Certains auront l'analyse économique sur le sujet, d'autres critique sur les coûts supplémentaires, ou mieux encore trouver dans cette nouvelle et malgré tout ancienne méthode, une arnaque aux consommateurs . Il faut réfléchir autrement ...
Mimm
a écrit le 08/01/2020 à 22:39 :
" a pour objectif de collecter, laver et revendre des bouteilles en verre " c'est ce qu'on nous a dit à l'époque, étape de lavage qui était "délicate", risquée, et que le plastique c'était chic. Faux prétexte ? Renvoyer les bouteilles vides Vitt* chez Vitt*, les Badoi* chez Badoi*, Coca chez Cola, ça demandera de faire des modifications aux habitudes (dans un magasin, ça entre par la réserve et sort par les rayons, le retour va compliquer).

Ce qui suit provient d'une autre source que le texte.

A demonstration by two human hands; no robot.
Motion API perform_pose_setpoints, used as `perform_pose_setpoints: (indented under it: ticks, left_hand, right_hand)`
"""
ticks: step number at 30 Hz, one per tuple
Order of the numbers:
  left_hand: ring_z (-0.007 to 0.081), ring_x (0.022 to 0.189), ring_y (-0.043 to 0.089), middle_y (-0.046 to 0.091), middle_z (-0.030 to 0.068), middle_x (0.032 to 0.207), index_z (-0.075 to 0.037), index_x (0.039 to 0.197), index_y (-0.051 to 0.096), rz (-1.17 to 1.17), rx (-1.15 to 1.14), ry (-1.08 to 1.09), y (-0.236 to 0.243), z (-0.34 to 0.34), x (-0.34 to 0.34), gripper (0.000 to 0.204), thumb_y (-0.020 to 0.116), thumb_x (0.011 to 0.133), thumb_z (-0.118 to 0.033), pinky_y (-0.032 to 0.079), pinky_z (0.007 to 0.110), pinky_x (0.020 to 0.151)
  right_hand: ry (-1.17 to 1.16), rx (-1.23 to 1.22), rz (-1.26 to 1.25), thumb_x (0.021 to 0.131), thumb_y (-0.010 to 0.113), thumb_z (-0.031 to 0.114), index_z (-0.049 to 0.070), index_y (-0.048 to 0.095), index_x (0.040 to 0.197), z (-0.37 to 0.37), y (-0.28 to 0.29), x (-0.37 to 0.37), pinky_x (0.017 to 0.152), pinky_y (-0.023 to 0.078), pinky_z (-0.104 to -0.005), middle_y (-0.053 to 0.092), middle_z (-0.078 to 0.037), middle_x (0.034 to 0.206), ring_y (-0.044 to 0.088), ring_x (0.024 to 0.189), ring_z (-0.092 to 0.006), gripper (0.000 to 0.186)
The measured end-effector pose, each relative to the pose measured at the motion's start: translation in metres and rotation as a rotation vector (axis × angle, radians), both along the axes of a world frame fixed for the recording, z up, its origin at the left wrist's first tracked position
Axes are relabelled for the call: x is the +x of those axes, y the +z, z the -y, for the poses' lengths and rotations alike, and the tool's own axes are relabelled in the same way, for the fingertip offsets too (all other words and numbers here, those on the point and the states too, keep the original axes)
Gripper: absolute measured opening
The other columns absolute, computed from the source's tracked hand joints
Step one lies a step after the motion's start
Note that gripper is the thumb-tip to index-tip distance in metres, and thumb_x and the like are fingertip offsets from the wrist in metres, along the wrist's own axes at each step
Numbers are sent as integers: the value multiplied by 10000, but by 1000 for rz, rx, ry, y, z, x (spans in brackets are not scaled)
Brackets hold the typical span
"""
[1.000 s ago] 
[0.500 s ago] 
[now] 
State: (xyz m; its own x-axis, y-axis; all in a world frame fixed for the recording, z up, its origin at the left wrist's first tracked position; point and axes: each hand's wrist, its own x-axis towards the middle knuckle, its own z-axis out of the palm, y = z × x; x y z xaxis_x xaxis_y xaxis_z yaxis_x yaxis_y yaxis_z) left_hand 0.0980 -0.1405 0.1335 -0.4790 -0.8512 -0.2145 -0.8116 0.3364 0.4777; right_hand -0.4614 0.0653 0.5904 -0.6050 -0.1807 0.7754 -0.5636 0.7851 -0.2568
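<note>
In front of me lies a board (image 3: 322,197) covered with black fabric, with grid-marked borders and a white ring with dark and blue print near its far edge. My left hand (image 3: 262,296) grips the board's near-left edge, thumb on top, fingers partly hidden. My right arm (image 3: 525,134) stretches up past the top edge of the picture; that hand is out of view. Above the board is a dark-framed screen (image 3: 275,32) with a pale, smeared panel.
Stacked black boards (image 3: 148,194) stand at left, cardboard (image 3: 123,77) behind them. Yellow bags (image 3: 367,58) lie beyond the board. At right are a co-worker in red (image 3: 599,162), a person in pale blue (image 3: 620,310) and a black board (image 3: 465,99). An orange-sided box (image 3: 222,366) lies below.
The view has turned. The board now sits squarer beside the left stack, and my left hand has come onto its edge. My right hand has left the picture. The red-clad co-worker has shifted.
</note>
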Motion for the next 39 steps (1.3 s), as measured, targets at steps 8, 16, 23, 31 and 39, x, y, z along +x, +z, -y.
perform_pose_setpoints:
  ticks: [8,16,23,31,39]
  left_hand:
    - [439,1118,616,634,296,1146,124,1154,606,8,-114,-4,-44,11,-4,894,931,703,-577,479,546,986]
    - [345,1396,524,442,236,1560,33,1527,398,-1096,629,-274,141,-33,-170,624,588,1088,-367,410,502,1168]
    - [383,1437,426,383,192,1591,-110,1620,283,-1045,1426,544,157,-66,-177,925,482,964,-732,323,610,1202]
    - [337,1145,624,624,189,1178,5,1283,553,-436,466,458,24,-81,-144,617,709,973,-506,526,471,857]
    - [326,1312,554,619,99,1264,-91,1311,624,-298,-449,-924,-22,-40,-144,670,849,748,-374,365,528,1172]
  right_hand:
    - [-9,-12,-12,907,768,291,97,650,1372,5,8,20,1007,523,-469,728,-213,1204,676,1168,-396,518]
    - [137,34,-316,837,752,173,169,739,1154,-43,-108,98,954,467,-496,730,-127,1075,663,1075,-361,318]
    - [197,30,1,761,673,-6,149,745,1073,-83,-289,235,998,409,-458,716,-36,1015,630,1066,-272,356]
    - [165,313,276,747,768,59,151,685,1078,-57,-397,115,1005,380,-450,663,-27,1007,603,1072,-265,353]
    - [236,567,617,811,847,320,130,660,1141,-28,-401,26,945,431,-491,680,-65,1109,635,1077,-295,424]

N'empêche que vers 1980 des bouteilles de cola torsadées (marque célèbre), j'en ai vu à la poubelle, la consigne ou la surcharge de verre vide (lourd), il faut choisir. Un paquet de cigarettes vide, ça devient un déchet (-> au sol), une bouteille vide, aux yeux de certains, pareil. 1F50 ça s'ajoutait au prix du produit contenu [en espérant que ceux qui les jettaient savaient qu'ils avaient payé un surplus, quand les tickets de caisse disparaitront (<20 puis < 30€), ça deviendra un mystère, tour de passe passe, la consigne].